Embora um ritmo lento e deliberado para litígios em instâncias superiores seja normal e os juízes provavelmente esperem que isso diminua a intensidade das questões polêmicas, pode estar acontecendo o contrário no momento. A decisão da Suprema Corte de agir normalmente enquanto o poder executivo provoca uma crise aumenta significativamente a tensão no sistema constitucional americano. Se a abordagem da Corte será prudente ainda é uma questão em aberto, mas é inegável que esses custos estão sendo suportados por outros enquanto os juízes avançam lentamente.
Entretanto, o ritmo lento da Corte não deve ser automaticamente interpretado como a serviço direto dos objetivos de Trump. No caso da cidadania pelo nascimento, por exemplo, a Corte tomou o cuidado de permitir outro caminho para que uma injunção substituísse a que foi afastada. Certamente há boas razões para se opor a muitas das decisões recentes da Corte, refletidas na queda da confiança pública na instituição, mas tratar a Suprema Corte como meramente mais um ator partidário ao lado do governo Trump é um equívoco. Em vez de defender o Estado de direito, essa visão contribui para o desgaste das normas constitucionais ao reduzir o raciocínio jurídico a mera política de poder.
Em vez disso, os americanos que estão alarmados com os ataques às normas democráticas precisam reconhecer que os tribunais, sozinhos, não são um bastião suficiente para o Estado de direito.

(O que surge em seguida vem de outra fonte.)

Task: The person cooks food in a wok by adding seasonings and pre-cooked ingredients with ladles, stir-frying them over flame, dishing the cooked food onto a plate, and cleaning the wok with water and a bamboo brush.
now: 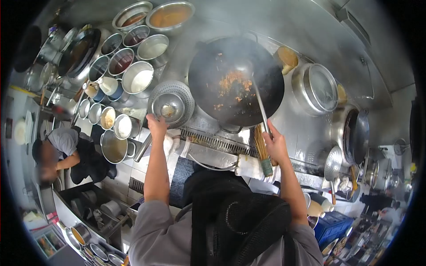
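My right hand [276,144] is wrapped round the long metal handle of a ladle [260,102]. The ladle's head rests in a large black wok [202,84], blurred by steam, among browned, crumbly bits of food [235,83]. My left hand [157,127] is closed on the near rim of a small metal bowl [176,116]. A little pale food lies at the bottom of that bowl. Around and beneath it shows a perforated strainer [188,94], just left of the wok; whether the two touch is hidden.
Metal pots of sauces and powders, including one of white powder [138,77], stand at left. A bamboo brush [261,148] lies by my right hand. Lidded pots [316,88] and another strainer [333,164] are at right. Another person [66,148] is at far left.
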The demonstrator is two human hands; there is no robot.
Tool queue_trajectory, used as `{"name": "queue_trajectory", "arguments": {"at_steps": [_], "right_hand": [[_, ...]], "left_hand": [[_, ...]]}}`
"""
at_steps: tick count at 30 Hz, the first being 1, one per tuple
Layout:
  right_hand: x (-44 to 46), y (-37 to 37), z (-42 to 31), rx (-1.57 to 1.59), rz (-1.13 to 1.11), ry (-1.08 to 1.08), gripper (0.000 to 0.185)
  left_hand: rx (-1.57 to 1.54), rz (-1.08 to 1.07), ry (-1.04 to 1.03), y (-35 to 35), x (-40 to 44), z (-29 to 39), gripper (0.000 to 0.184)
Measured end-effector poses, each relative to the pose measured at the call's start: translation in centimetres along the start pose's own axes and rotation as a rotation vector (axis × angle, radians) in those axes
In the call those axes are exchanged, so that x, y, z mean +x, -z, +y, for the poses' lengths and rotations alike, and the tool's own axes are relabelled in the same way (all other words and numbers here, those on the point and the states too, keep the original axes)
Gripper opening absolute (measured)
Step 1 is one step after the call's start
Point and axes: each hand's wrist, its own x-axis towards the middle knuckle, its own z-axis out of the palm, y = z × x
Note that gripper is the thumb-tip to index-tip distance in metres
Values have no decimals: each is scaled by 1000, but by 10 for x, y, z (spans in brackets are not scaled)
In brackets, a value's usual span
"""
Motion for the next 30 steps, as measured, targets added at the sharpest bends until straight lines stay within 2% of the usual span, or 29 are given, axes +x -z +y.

No curto prazo, isso significa construir um consenso político para limitar o poder executivo — o que exigirá a formação criativa de coalizões, priorizando o envolvimento dos poucos republicanos dispostos a desafiar o controle de Trump sobre o partido.
A longo prazo, significa reconhecer que, embora a violação de normas por parte de Trump supere a de qualquer um de seus predecessores recentes, ele representa uma culminação, e não um início, do crescimento excessivo do poder executivo. Como já aconteceu antes e acontecerá novamente, o sistema constitucional americano precisa urgentemente tanto de reformas estruturais quanto de um conjunto renovado de normas para manter um sistema de poder limitado e equilibrado entre os poderes do governo. Como qualquer reforma desse tipo é inevitavelmente lenta, ela requer atenção e debate mesmo diante de desafios mais imediatos.